* Description of the task *
No pictures belong in the copy. Retype exactly, and only, the stretch of lines below from the one with "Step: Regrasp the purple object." through the one with "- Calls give".

Data entries:
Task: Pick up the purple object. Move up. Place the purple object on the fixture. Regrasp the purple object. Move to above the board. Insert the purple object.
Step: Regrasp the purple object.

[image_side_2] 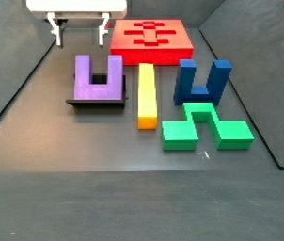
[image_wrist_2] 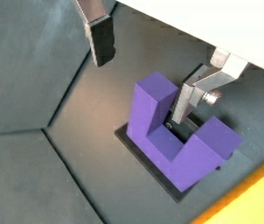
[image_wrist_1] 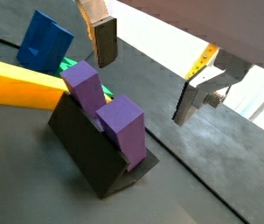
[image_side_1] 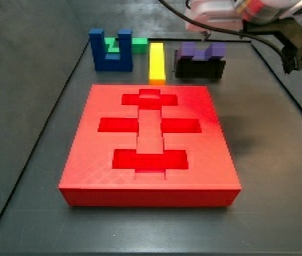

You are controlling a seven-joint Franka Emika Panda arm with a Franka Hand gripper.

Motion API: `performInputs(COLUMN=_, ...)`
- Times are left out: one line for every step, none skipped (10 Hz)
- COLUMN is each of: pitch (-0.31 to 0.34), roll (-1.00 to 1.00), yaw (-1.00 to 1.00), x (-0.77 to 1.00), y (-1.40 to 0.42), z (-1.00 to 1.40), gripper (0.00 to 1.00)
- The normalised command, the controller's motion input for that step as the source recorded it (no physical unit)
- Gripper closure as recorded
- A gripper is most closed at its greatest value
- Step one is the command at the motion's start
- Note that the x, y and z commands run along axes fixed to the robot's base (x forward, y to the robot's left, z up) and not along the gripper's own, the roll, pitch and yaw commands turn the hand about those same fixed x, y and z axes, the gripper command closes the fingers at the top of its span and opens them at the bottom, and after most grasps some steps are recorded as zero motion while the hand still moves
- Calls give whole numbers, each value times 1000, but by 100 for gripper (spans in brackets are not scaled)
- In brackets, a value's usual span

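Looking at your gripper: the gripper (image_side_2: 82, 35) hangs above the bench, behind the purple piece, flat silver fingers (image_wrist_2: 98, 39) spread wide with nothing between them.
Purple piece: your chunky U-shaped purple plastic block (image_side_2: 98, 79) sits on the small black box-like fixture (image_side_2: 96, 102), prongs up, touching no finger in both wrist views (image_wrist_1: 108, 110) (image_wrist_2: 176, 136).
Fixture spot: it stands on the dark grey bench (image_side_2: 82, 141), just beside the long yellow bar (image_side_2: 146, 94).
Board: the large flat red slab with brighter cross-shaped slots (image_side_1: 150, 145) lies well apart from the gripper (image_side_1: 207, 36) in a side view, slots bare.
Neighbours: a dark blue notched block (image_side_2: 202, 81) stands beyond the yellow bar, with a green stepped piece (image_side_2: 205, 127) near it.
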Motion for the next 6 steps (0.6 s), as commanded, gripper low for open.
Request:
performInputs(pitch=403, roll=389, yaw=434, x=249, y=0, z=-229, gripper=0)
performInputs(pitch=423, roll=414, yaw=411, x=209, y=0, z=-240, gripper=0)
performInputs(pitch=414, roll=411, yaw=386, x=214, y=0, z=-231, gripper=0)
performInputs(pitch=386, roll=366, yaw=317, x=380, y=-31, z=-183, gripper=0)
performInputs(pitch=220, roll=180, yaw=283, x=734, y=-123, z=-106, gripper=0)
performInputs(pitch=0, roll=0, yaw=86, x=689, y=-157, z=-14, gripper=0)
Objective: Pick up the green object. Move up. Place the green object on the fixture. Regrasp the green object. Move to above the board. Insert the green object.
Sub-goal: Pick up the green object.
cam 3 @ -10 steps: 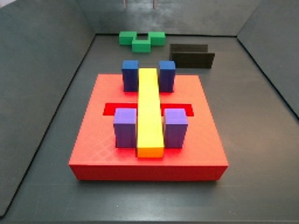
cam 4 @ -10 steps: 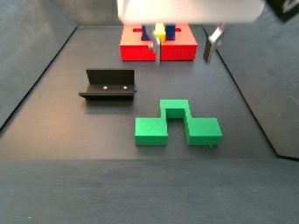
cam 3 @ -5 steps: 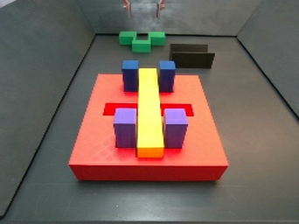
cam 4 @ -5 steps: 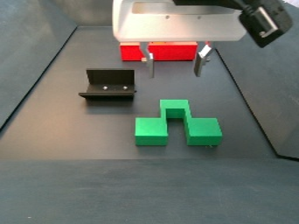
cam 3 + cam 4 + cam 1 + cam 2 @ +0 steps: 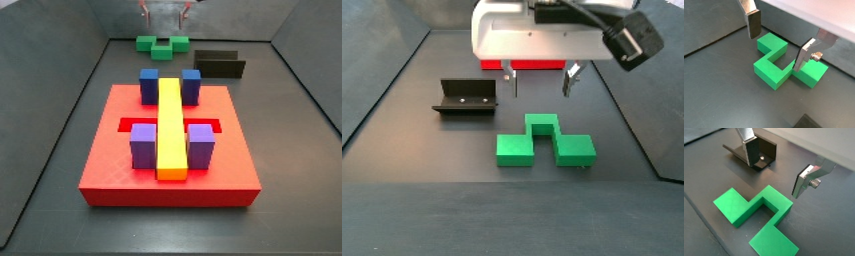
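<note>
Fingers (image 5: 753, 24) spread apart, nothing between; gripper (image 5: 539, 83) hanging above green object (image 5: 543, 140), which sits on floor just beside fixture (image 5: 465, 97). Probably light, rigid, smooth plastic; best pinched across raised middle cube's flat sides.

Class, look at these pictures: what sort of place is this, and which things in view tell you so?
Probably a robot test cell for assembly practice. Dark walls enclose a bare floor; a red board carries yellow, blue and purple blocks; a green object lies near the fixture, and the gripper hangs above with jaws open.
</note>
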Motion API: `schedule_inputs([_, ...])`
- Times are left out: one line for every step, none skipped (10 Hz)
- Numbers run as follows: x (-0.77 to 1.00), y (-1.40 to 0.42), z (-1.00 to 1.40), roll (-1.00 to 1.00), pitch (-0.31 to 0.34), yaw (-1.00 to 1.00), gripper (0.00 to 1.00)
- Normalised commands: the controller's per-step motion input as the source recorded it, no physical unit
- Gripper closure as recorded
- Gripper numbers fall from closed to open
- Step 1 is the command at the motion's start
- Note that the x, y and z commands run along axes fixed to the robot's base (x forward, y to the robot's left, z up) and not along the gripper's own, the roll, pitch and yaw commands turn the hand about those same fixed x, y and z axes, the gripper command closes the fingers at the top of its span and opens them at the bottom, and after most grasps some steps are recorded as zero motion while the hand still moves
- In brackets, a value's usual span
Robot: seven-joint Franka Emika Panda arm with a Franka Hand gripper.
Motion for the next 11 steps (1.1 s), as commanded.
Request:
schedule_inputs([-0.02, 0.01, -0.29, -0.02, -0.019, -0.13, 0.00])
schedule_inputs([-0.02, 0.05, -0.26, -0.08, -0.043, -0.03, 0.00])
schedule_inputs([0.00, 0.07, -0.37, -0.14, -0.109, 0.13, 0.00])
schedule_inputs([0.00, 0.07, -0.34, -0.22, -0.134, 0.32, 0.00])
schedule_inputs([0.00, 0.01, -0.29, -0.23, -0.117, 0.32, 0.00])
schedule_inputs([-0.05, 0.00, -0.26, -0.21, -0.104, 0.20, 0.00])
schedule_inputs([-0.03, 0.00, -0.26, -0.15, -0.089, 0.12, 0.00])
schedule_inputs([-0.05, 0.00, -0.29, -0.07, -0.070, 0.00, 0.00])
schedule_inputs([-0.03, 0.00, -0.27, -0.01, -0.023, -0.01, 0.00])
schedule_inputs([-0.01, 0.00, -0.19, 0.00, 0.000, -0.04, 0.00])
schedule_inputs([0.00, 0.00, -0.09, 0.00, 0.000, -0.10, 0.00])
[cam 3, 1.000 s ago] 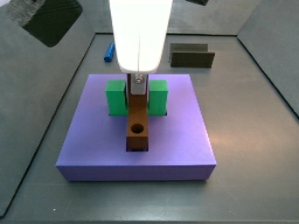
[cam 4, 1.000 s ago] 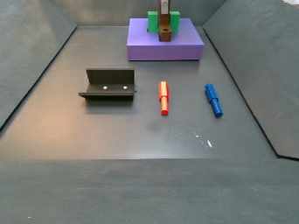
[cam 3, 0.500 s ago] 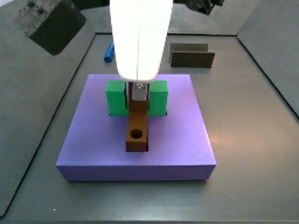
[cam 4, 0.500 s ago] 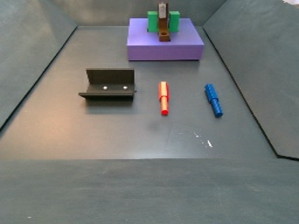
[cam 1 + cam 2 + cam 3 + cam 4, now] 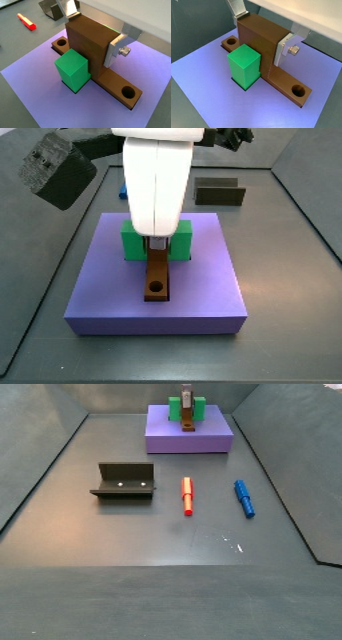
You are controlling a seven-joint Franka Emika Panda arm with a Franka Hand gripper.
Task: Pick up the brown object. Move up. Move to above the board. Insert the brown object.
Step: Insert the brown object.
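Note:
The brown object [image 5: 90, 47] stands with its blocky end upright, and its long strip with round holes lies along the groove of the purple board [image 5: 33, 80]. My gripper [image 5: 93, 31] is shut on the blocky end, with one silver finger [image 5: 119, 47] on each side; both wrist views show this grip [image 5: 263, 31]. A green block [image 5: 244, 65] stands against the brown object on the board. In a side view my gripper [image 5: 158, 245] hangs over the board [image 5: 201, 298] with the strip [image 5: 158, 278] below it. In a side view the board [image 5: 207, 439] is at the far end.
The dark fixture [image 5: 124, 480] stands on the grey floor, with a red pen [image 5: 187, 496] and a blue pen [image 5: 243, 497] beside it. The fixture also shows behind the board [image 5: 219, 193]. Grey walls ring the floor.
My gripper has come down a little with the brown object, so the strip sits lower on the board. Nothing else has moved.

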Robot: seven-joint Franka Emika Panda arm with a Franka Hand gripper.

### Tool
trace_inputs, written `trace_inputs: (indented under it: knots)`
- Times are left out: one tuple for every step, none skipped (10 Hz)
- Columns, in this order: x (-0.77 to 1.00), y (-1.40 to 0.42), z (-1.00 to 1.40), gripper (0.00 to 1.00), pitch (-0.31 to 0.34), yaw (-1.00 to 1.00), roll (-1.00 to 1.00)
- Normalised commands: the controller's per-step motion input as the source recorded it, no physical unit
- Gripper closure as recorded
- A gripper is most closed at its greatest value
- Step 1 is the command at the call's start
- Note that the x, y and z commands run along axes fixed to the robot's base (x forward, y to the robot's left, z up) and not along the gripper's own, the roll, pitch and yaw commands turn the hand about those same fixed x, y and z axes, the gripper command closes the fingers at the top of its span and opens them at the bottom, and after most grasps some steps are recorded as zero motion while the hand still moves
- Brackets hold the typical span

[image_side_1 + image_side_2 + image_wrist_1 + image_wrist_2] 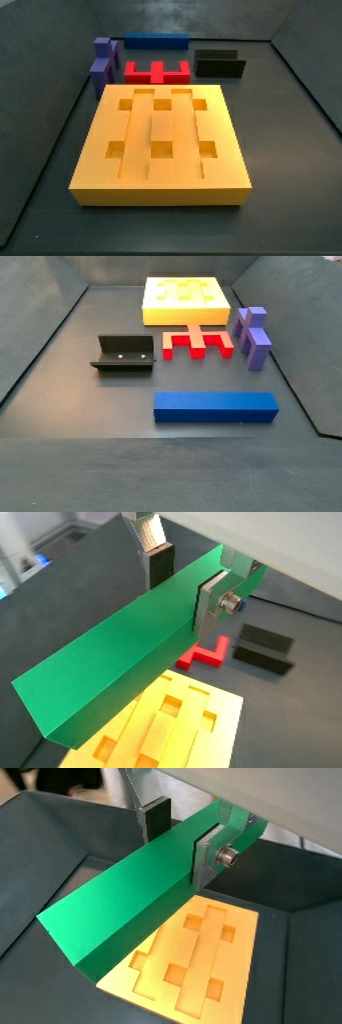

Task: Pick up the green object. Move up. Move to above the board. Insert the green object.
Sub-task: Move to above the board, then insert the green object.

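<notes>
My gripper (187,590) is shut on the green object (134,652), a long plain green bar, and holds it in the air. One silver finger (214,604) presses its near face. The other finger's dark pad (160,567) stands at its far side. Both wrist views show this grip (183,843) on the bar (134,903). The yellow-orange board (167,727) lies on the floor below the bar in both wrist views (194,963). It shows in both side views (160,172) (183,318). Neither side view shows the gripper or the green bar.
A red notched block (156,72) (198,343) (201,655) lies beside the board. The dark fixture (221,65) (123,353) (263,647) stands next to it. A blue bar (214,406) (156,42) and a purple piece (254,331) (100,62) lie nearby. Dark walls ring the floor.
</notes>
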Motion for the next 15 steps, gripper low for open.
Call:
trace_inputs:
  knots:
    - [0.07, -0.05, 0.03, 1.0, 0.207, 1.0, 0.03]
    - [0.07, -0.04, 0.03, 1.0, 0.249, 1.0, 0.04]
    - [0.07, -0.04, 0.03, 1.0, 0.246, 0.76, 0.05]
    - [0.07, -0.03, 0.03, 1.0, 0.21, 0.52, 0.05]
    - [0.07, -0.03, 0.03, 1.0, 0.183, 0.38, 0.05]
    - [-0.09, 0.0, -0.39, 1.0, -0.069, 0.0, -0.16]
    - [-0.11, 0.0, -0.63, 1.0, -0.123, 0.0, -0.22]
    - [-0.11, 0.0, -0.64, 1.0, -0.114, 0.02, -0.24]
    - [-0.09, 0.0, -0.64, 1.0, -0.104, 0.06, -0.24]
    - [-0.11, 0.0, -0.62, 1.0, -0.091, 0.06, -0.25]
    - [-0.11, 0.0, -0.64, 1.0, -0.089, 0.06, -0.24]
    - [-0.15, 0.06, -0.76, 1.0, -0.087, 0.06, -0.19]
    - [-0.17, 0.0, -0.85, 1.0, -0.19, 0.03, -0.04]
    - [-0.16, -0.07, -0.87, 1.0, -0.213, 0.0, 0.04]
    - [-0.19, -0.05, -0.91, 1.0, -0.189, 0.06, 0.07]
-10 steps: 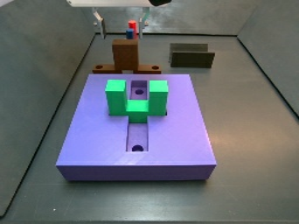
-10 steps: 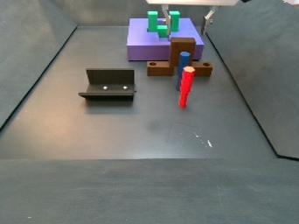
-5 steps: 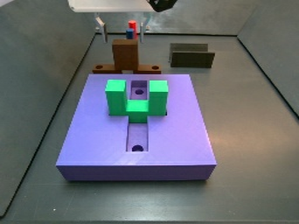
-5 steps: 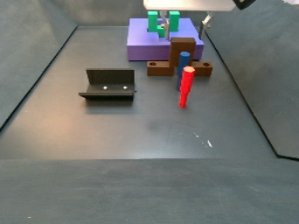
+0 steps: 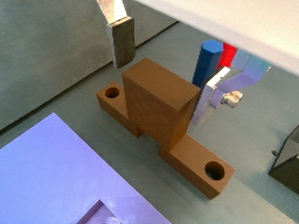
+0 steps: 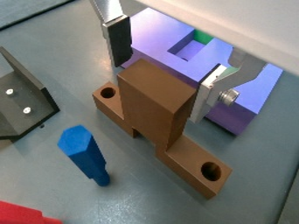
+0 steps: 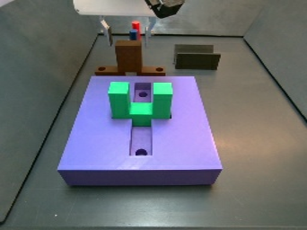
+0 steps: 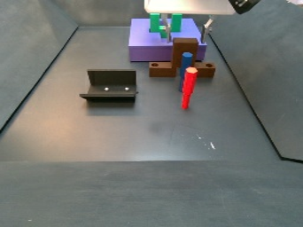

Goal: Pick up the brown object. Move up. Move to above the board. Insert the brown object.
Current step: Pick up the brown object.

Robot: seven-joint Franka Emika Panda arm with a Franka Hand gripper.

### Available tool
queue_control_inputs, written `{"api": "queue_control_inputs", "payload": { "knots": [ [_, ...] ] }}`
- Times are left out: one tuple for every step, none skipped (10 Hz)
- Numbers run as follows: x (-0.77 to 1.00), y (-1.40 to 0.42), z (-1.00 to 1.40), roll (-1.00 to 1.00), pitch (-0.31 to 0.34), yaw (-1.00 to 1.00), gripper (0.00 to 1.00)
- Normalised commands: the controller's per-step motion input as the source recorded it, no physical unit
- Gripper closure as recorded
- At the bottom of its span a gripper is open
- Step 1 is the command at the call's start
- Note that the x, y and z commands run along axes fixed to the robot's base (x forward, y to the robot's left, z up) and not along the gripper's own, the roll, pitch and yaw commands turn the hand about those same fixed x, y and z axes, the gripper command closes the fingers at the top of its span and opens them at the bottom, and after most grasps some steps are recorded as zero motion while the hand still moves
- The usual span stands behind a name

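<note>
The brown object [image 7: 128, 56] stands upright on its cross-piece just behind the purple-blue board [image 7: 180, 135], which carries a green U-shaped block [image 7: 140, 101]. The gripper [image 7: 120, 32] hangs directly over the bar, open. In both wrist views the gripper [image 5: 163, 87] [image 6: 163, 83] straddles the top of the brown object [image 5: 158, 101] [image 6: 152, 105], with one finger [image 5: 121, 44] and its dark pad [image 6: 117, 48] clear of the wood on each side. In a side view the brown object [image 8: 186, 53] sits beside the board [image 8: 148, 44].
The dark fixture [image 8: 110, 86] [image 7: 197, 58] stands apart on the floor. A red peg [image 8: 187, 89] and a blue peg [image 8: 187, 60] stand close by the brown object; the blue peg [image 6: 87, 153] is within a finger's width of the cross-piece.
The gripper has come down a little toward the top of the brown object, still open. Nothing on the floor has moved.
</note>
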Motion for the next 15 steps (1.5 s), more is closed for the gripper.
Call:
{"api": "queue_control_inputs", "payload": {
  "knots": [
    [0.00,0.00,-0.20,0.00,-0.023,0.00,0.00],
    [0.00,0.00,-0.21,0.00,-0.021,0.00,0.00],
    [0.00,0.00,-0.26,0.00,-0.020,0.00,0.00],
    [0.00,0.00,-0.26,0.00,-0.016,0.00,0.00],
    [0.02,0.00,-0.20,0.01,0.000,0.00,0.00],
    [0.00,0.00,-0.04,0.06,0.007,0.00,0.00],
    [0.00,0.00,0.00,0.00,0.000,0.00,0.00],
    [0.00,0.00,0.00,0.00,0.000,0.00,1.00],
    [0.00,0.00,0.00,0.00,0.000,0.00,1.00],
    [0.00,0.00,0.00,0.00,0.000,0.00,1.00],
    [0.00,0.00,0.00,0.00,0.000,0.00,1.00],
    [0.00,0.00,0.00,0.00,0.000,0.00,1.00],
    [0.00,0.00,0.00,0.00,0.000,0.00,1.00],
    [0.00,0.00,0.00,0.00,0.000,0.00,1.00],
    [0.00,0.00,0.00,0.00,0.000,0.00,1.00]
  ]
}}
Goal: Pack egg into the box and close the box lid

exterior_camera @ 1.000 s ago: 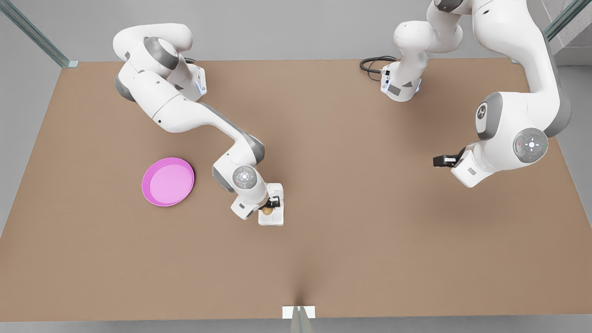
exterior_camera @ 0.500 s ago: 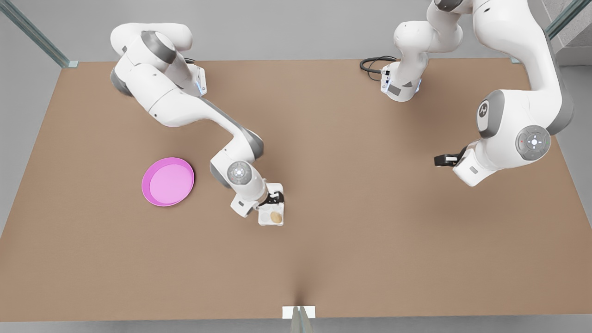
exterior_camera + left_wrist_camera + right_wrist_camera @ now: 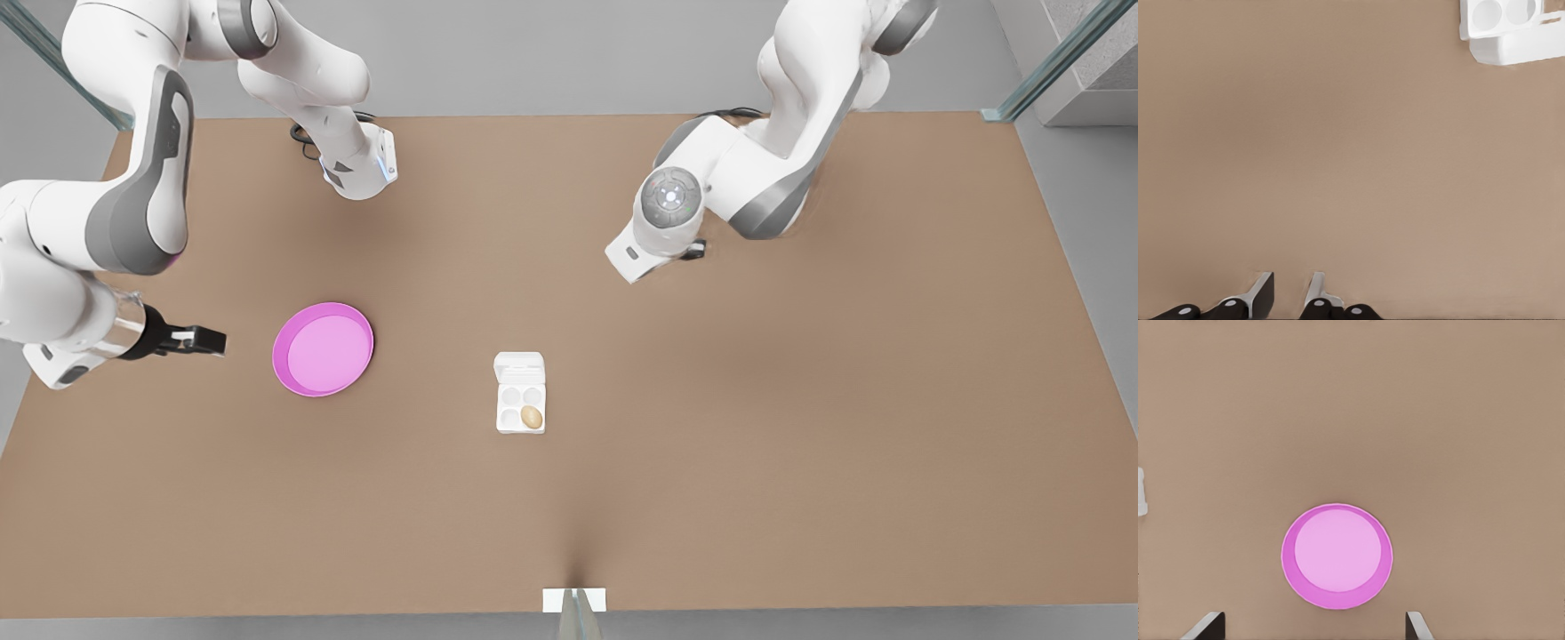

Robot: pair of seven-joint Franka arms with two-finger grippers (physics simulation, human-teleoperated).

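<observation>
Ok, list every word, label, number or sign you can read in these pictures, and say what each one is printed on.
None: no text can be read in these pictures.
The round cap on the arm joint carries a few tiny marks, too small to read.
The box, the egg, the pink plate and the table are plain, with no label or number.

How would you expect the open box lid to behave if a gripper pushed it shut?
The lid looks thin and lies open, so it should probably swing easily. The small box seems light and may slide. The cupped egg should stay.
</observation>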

* Solution to the problem *
Step: Regrasp the purple object.

[image_side_2] 
[image_wrist_2] 
[image_wrist_1] 
[image_side_1] 

You are controlling a seven-joint Franka Emika Panda arm with a Franka Hand gripper.

Motion API: `performInputs(COLUMN=_, ...)`
- Times are left out: one line for every step, none skipped (10 Hz)
- COLUMN is each of: pitch (-0.31 to 0.34), roll (-1.00 to 1.00), yaw (-1.00 to 1.00), x (-0.77 to 1.00), y (-1.40 to 0.42), z (-1.00 to 1.40), gripper (0.00 to 1.00)
- The normalised command, the controller's motion input for that step as the source recorded it (no physical unit)
- Gripper closure as recorded
- A gripper is most closed at its greatest value
- Step one is the command at the motion's start
- Note that the x, y and z commands run along axes fixed to the robot's base (x forward, y to the robot's left, z up) and not along the gripper's own, the roll, pitch and yaw commands turn the hand about those same fixed x, y and z axes, the gripper command closes the fingers at the top of its span and opens them at the bottom, and after most grasps some steps are recorded as zero motion while the hand still moves
- Calls give whole numbers, each value times 1000, but by 100 for gripper (spans in brackets are not scaled)

That was the complete answer.